L’autre pandémie

Face à la pandémie de COVID-19, des milliers de personnes du monde entier ont été contraintes de changer radicalement leur style de vie. Quels liens existent entre ces ajustements difficiles et l’addiction aux produits stupéfiants ? Source: Florencia Herrera H

Cette situation inédite implique de rester chez-soi, isolé physiquement de nos proches, contraint de repenser nos habitudes et nos activités en adéquation avec le cadre imposé par ce nouveau monde.  Pour beaucoup d’entre nous, ces changements sont générateur d’un fort sentiment de désespoir et de solitude, faisant peser un lourd tribut à notre santé mentale et à notre bien-être général. Certains ont pu bénéficier du soutien de leurs amis et de leurs familles, de manière à atténuer l’isolement relatif à cette expérience et à insuffler l’espoir d’un avenir meilleur. D’autres n’ont pas eu d’autres choix que d’attendre que l’orage passe, seuls.

Quels sont les liens existant entre ces ajustements difficiles et l’addiction aux produits stupéfiants ? pour certaines personnes usagères des drogues, comme pour leurs familles, l’entourage médical et les communautés rattachées, le mode de vie imposé par la pandémie était déjà une réalité depuis de nombreuses années.

La grande majorité des personnes consommatrices de drogues ou d’alcool ne font jamais appel à un service ou à un référent spécialisés pour la mise en place éventuelle d’un traitement. Pour beaucoup de personnes sujettes aux problématiques liées à l’addiction, le manque de soutien extérieur participe à les nourrir, et à alimenter une existence centrée autour des drogues et de l’alcool. On pourrait dire qu’ils vivent une sorte de confinement permanent, isolés dans leurs propres routines, développant des problémes de santé mentale et se construisant une vie imprégnée d’un bien-être en déliquescence.

De nombreuses familles et accompagnants de personnes dépendantes à une drogue et/ou à l’alcool font l’expérience de sentiments analogues ; l’impuissance, la frustration et le manque de ressources. Une batterie de sentiments peut-être pas si éloignés de ceux éprouvés par de nombreuses familles occupées à élever et à prendre soin de leurs enfants et de leurs proches pendant le confinement, avec peu de soutien ou de reconnaissance. Souvent, les familles ont l’impression de chercher à agir au mieux, mais sans les indications ou connaissances nécessaires qui permettraient de transcender leur désir de voir leurs proches « aller mieux. » Sans soutien, les familles s’exposent à des niveaux importants de stress et de situations à risques, à même d’aggraver un peu plus l’impuissance et l’isolement ressentis.

Dans le contexte de stigmatisation et de discrimination organisées des personnes usagères des drogues, les communautés se voient contrecarrées dans leur désir de mener des actions constructives. Comme pour la pandémie, face à laquelle de nombreuses personnes s’estiment incapables de protéger leurs voisins et leurs communautés, les usagers des drogues sont souvent vus comme des causes perdues, négligeables de ce fait.
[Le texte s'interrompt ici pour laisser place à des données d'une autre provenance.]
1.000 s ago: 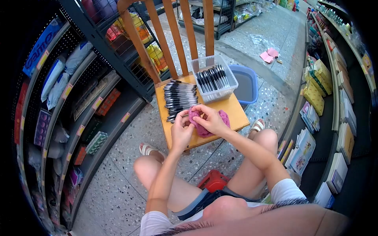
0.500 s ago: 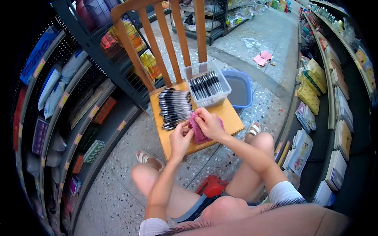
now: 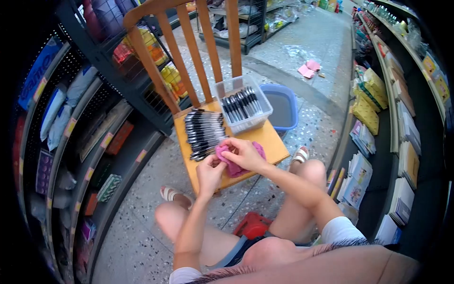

Les politiques liées aux drogues actuellement en place se concentrent sur la pénalisation et les traitements basés uniquement sur l’abstinence, pour une vie débarassée des drogues, un « monde sans drogues ». Si cette approche peut éventuellement fonctionner pour un cas donné, elles apparaissent déconnectées de la vraie nature de l’addiction en tant que problématique de santé publique complexe et multidimensionnelle, ancrée dans le collectif.

Ce n’est pas la substance en elle-même qui cause l’usage problématique, mais l’ensemble de facteurs déterminants qui l’entourent. Si les personnes dépendantes aux drogues ou à l’alcool ne reçoivent pas d’assistance pour le logement, les finances, l’emploi, ou sur les plans psychologiques et médicaux, leurs conditions de vie et leur bien-être s’en trouvent fortement compromis. Comment faire en sorte de réduire les dégâts causés par l’addiction et son impact sur les personnes, les familles et les communautés, si notre seule mesure d’analyse est le degré de consommation d’une personne ?

Ce n’est que lorsque nous adopterons une approche responsable de l’addiction en tant que problématique de santé publique, et non plus comme une affaire relevant du pénal et de la réponse répressive, que nos communautés pourront rebondir et repartir dans le bon sens, dans un « monde post-pandémie. »

Comme le vaccin contre la COVID-19, nous devons développer quelque chose contre cette pandémie : un vaccin pas seulement pour les usagers des drogues, mais aussi pour leurs familles, leurs proches et leurs communautés. Un vaccin basé sur une approche basée et ancrée dans la communauté. Un vaccin disponible pour tous.